** Exercise **
Copy the listing exactly. Omit nothing.
====== Given information ======
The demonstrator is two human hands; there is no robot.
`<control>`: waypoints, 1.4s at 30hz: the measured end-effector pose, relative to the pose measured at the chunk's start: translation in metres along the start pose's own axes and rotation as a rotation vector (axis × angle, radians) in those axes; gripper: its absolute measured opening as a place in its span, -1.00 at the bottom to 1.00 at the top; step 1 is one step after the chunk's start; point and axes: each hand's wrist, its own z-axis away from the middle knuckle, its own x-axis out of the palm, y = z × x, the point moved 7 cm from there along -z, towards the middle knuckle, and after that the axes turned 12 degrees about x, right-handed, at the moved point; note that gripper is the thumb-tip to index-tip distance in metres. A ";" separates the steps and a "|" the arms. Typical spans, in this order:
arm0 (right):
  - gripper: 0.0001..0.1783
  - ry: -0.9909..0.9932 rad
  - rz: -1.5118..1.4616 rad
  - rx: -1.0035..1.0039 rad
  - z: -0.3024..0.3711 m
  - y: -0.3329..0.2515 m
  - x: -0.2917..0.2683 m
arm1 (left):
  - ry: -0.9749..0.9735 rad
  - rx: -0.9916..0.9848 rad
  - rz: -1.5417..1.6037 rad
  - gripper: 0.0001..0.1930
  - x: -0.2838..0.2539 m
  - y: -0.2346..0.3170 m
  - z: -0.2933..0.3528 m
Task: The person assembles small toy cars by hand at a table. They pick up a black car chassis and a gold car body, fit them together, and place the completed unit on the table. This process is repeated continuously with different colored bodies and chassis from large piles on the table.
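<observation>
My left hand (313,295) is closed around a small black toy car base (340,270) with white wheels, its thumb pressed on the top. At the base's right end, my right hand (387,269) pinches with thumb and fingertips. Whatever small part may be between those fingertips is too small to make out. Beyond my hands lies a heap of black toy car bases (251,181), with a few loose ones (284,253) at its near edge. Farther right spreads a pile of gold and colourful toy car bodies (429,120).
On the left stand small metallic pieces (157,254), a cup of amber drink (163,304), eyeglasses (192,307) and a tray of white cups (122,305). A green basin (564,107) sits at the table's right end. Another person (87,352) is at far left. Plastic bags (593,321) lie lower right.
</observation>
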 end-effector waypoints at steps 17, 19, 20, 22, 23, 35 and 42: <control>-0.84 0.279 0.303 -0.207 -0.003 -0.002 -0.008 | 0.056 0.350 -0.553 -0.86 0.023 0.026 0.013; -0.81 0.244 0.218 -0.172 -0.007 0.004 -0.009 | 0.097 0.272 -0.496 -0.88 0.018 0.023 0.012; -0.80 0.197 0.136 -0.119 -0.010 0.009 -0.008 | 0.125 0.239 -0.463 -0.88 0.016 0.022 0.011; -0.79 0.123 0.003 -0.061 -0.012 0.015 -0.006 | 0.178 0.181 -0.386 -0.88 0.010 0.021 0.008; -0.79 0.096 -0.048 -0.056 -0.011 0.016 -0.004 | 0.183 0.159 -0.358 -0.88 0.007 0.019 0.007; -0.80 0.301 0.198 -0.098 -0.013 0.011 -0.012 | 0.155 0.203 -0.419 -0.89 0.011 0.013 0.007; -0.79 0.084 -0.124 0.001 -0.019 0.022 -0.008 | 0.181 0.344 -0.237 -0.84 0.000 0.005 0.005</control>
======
** Output of the exercise **
The demonstrator is two human hands; there is no robot.
`<control>`: waypoints, 1.4s at 30hz: the measured end-effector pose, relative to the pose measured at the chunk's start: translation in metres along the start pose's own axes and rotation as a rotation vector (axis × angle, radians) in those axes; gripper: its absolute measured opening as a place in its span, -1.00 at the bottom to 1.00 at the top; step 1 is one step after the chunk's start; point and axes: each hand's wrist, its own z-axis away from the middle knuckle, its own x-axis out of the palm, y = z × x, the point moved 7 cm from there along -z, towards the middle knuckle, and after that the axes turned 12 degrees about x, right-handed, at the moved point; note that gripper is the thumb-tip to index-tip distance in metres. A ";" separates the steps and a "|" the arms. Typical spans, in this order:
arm0 (right):
  - gripper: 0.0001..0.1783
  - ry: -0.9909..0.9932 rad
  - rz: -1.5118..1.4616 rad
  - rx: -1.0035..1.0039 rad
  - z: -0.3024..0.3711 m
  - y: -0.3329..0.2515 m
  - x: -0.2917..0.2683 m
arm1 (left):
  - ry: -0.9749..0.9735 rad
  - rx: -0.9916..0.9848 rad
  - rz: -1.5417..1.6037 rad
  - gripper: 0.0001..0.1930
  - x: -0.2838..0.2539 m
  - y: -0.2346..0.3170 m
  - z: -0.2933..0.3528 m
Task: The person assembles small toy cars by hand at a table. They pick up a black car chassis and a gold car body, fit them together, and place the completed unit on the table. This process is repeated continuously with different colored bodies and chassis from large piles on the table.
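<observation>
My left hand (313,295) is closed around a small black toy car base (340,270) with white wheels, its thumb pressed on the top. At the base's right end, my right hand (387,269) pinches with thumb and fingertips. Whatever small part may be between those fingertips is too small to make out. Beyond my hands lies a heap of black toy car bases (251,181), with a few loose ones (284,253) at its near edge. Farther right spreads a pile of gold and colourful toy car bodies (429,120).
On the left stand small metallic pieces (157,254), a cup of amber drink (163,304), eyeglasses (192,307) and a tray of white cups (122,305). A green basin (564,107) sits at the table's right end. Another person (87,352) is at far left. Plastic bags (593,321) lie lower right.
</observation>
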 end-effector waypoints at steps 17, 19, 20, 22, 23, 35 and 42: <control>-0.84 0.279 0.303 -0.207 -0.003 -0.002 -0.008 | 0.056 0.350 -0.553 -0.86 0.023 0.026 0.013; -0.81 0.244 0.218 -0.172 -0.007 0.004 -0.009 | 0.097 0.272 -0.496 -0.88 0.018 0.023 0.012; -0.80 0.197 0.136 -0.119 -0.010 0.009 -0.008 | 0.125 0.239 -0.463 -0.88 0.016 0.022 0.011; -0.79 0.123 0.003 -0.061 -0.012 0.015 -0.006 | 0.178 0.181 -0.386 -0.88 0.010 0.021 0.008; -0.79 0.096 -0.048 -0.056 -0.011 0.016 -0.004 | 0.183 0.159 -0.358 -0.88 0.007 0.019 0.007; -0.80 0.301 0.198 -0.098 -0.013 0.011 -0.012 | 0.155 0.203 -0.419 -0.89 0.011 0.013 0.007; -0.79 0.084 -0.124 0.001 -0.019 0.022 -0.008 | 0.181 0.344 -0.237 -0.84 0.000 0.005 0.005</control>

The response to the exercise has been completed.